* Work required *
What you return should match the listing exactly, minus its images.

* Given material *
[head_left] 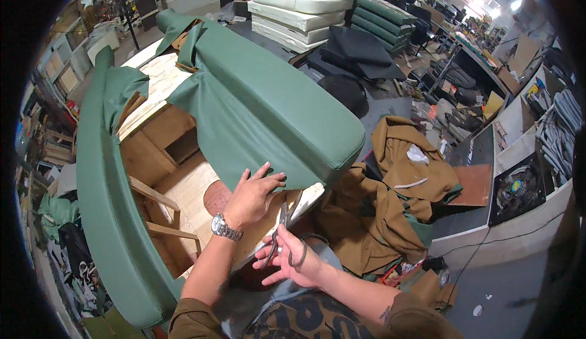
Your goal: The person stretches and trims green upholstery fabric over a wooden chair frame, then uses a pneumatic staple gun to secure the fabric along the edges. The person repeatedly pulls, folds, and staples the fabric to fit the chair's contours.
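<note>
A pair of dark scissors (282, 215) is in my right hand (299, 256), with fingers through the handle loops and the blades pointing up toward the frame's front edge. My left hand (253, 197) lies with fingers spread on a loose flap of green upholstery cover (235, 140), near that same edge. The cover wraps a padded arm (287, 104) of a wooden sofa frame (152, 144). Opposite it runs a second green padded arm (122, 217). Between the two, bare wood and the open inside of the frame show. A metal watch (226, 226) is on my left wrist.
Brown fabric with green parts (372, 217) lies heaped to the right of the frame. Behind stand stacked white cushions (299, 9), green cushions (381, 21) and black pads (360, 52). A black fan (517, 189) stands at the right, with a cable nearby.
</note>
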Demonstrator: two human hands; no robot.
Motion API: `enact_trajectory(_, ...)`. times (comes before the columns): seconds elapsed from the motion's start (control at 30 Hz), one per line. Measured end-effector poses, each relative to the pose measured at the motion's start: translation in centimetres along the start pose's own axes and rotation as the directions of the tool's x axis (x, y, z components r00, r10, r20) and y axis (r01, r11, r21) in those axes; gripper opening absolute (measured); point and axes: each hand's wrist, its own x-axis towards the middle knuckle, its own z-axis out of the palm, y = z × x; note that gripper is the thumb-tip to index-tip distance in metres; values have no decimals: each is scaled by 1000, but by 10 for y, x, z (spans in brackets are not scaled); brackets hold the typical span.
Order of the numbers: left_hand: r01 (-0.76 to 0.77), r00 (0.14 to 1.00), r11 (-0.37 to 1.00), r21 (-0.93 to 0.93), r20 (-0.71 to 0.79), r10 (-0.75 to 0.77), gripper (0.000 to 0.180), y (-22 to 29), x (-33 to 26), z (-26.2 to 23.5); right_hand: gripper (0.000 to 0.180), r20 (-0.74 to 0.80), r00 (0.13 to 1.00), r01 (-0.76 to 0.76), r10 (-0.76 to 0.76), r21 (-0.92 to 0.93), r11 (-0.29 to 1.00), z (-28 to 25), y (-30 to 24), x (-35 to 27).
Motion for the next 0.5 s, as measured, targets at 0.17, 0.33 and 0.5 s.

* Task solution *
[head_left] 
Your goal: The person stretches and trims green upholstery fabric over a wooden chair frame, then uses a pneumatic staple gun to secure the fabric along the edges. The person repeatedly pulls, folds, and staples the fabric to fit the chair's contours.
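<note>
A pair of dark scissors (282, 215) is in my right hand (299, 256), with fingers through the handle loops and the blades pointing up toward the frame's front edge. My left hand (253, 197) lies with fingers spread on a loose flap of green upholstery cover (235, 140), near that same edge. The cover wraps a padded arm (287, 104) of a wooden sofa frame (152, 144). Opposite it runs a second green padded arm (122, 217). Between the two, bare wood and the open inside of the frame show. A metal watch (226, 226) is on my left wrist.
Brown fabric with green parts (372, 217) lies heaped to the right of the frame. Behind stand stacked white cushions (299, 9), green cushions (381, 21) and black pads (360, 52). A black fan (517, 189) stands at the right, with a cable nearby.
</note>
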Demonstrator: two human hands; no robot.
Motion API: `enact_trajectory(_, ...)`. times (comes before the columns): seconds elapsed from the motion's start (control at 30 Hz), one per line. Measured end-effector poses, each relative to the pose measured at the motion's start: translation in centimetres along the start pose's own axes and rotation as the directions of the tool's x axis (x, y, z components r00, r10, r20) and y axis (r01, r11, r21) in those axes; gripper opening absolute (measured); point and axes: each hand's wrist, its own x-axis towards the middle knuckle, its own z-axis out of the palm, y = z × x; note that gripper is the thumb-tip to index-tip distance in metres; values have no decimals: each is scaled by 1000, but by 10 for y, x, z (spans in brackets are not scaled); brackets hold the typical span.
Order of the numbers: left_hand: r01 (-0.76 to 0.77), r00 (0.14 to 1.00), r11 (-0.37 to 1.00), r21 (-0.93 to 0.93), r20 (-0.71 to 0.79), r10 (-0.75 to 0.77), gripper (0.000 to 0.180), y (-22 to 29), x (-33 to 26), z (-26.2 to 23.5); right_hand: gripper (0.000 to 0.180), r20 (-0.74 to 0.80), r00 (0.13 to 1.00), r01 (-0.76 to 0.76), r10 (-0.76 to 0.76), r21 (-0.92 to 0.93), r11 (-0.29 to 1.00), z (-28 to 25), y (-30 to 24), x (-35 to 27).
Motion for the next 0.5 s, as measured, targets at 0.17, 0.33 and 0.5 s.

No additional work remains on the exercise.